Basics of Game Development

pirate ship in storm, pixel art
Game Development 101: (incomplete)
a. Basics of Game Development
b. Designing your Video Game
c. Math in Video Games
d. AI Decision-making & Pathfinding
e. Asset Creation & Game Art
f. Physics & Collision Detection
g. Shaders & VFX in Games
h. Multiplayer & Networking in Games

Intro

In this series, you’ll learn gamedev from scratch. The prerequisite to this text is, that you already have basic programming skills & logic-building. Game development process involves coming up with an idea, thinking hard to see if its feasible, designing your game, writing story, choosing development technologies, making art, coding it, adding sounds & music, adding UI interface & publishing it. All of these elements are usually done by separate teams in AAA studios, but here the target are indie developers who do everything alone or in a small do-it-all team. My approach in this text is to  gradually learn about the techniques & to practically implement them.

In a Nutshell

We use some images, 3D models, audio, and text to synthesize a game world which we are able to view on the screen using our game camera; one frame at a time. For the complete animation, we have many frames drawn per second to give the illusion of moving animation.

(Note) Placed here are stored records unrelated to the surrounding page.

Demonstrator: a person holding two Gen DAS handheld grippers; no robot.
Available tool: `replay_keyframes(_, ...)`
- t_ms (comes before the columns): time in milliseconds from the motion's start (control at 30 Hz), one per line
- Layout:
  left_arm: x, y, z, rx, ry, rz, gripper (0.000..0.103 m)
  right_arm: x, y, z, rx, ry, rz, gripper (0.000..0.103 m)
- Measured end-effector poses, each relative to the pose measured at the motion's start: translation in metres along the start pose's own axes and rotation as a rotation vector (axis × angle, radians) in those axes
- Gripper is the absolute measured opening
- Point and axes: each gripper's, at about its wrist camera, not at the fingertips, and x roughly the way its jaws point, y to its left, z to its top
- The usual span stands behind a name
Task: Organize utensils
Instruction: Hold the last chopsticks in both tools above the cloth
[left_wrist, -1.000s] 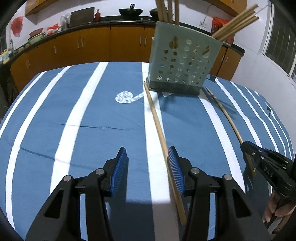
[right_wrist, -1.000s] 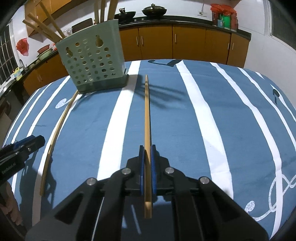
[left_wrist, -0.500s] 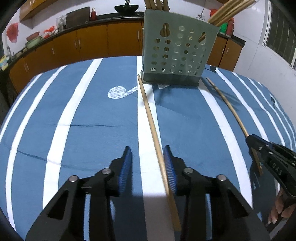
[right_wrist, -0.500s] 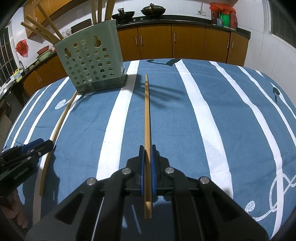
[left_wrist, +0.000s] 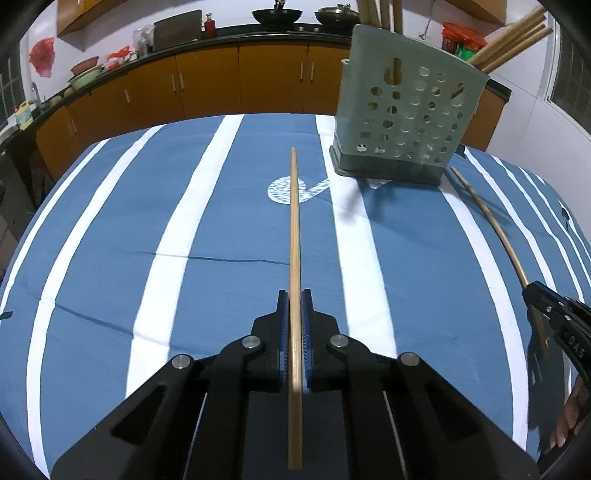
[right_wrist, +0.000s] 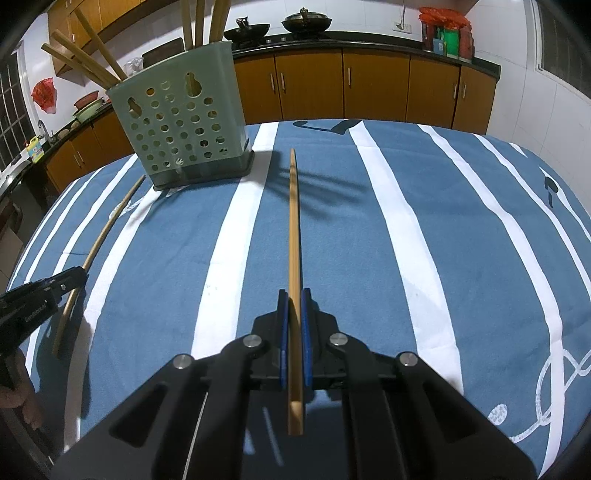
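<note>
My left gripper (left_wrist: 294, 295) is shut on a long wooden chopstick (left_wrist: 294, 229) that points straight ahead over the blue striped tablecloth. My right gripper (right_wrist: 294, 295) is shut on a second chopstick (right_wrist: 294, 229); that stick also shows at the right of the left wrist view (left_wrist: 495, 229). A pale green perforated utensil holder (left_wrist: 406, 122) stands at the far side with several chopsticks sticking out of it; it also shows in the right wrist view (right_wrist: 181, 125). The left gripper's chopstick lies at the left of the right wrist view (right_wrist: 107, 229).
The table carries a blue cloth with white stripes (left_wrist: 221, 229). Orange kitchen cabinets (left_wrist: 221, 85) and a dark counter with pans run behind the table. A white tiled wall is at the right (right_wrist: 546, 92).
My left gripper was open around the chopstick on the cloth; it has closed on it, and the stick now points straight ahead. The right gripper keeps holding its chopstick.
</note>
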Motion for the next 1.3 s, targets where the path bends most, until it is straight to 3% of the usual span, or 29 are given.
replay_keyframes(1300, -0.0025, -0.0013, -0.0043, 0.017, -0.014, -0.002, 0.01, 0.0042, -0.001, 0.0014, -0.021, 0.013, -0.016, 0.009)
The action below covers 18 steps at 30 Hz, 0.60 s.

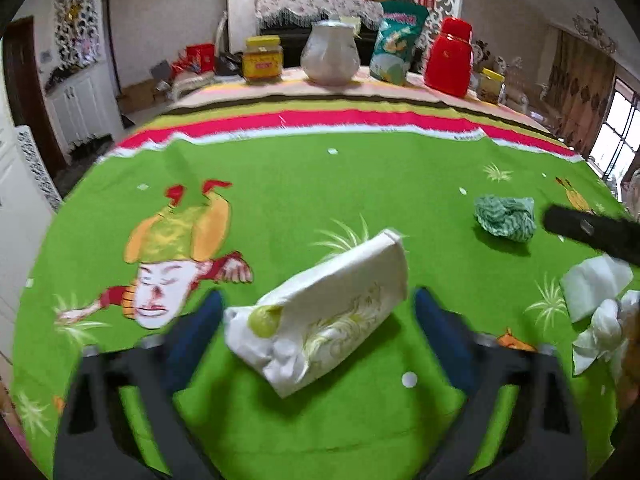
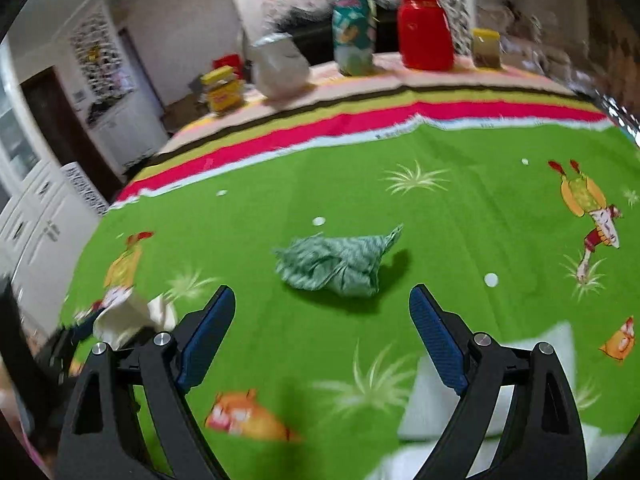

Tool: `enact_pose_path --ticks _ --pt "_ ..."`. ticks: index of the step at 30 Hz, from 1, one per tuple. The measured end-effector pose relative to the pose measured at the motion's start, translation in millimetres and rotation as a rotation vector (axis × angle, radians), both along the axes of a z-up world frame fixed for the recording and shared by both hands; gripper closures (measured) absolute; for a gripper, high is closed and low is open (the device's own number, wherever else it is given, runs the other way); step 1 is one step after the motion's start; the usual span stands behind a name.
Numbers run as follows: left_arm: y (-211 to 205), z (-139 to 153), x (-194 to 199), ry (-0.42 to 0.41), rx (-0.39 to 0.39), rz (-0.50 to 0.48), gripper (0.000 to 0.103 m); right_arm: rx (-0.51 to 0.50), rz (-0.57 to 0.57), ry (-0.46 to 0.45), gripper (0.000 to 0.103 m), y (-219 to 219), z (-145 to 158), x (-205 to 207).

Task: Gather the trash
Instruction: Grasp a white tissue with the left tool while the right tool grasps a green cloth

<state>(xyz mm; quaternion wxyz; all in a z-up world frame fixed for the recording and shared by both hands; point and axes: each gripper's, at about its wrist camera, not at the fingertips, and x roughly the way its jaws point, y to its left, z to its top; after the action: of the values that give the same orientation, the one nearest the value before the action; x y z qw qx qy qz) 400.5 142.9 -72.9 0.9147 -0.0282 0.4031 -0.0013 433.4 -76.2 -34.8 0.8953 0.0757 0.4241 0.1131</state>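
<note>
Two pieces of trash occupy the frame centres: a white paper bag (image 1: 324, 312) lies on its side between the fingers of the left gripper (image 1: 316, 320), whose jaws stand apart with no pad visibly pressing on it, and a crumpled green wrapper (image 2: 332, 264) lies just beyond the tips of the right gripper (image 2: 322, 308), whose jaws are spread wide and hold nothing. In the left wrist view the same wrapper sits at right of centre, and white tissues (image 1: 596, 312) lie at the right edge. All rest on a green cartoon-print tablecloth (image 1: 280, 184) with white dots and grass tufts, bordered at the top by a red, white and olive striped band (image 1: 320, 118). Along the far table edge, upper frame, stand a yellow-lidded jar (image 1: 262, 60), a white lidded pot (image 1: 330, 56), a green snack bag (image 1: 396, 46) and a red container (image 1: 450, 58). Behind them are white walls, a cloth-draped cabinet (image 1: 316, 8) at top centre, white cupboards (image 1: 80, 108) at left and a curtained window (image 1: 616, 128) at right.
</note>
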Motion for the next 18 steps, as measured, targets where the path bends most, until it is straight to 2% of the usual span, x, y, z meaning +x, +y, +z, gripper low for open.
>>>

Now this “synthesis of game world” is what makes the game development so complex. We will slowly find out how.

Understanding the Bigger Picture

Whatever appears on the screen is an image generated as a result of computation. If something appears moving, that means the picture is changing & the new one is replacing it. It happens so fast that we usually do not notice it. Each of this image is called a frame & usually we have 60 frames per second (fps) in most video games.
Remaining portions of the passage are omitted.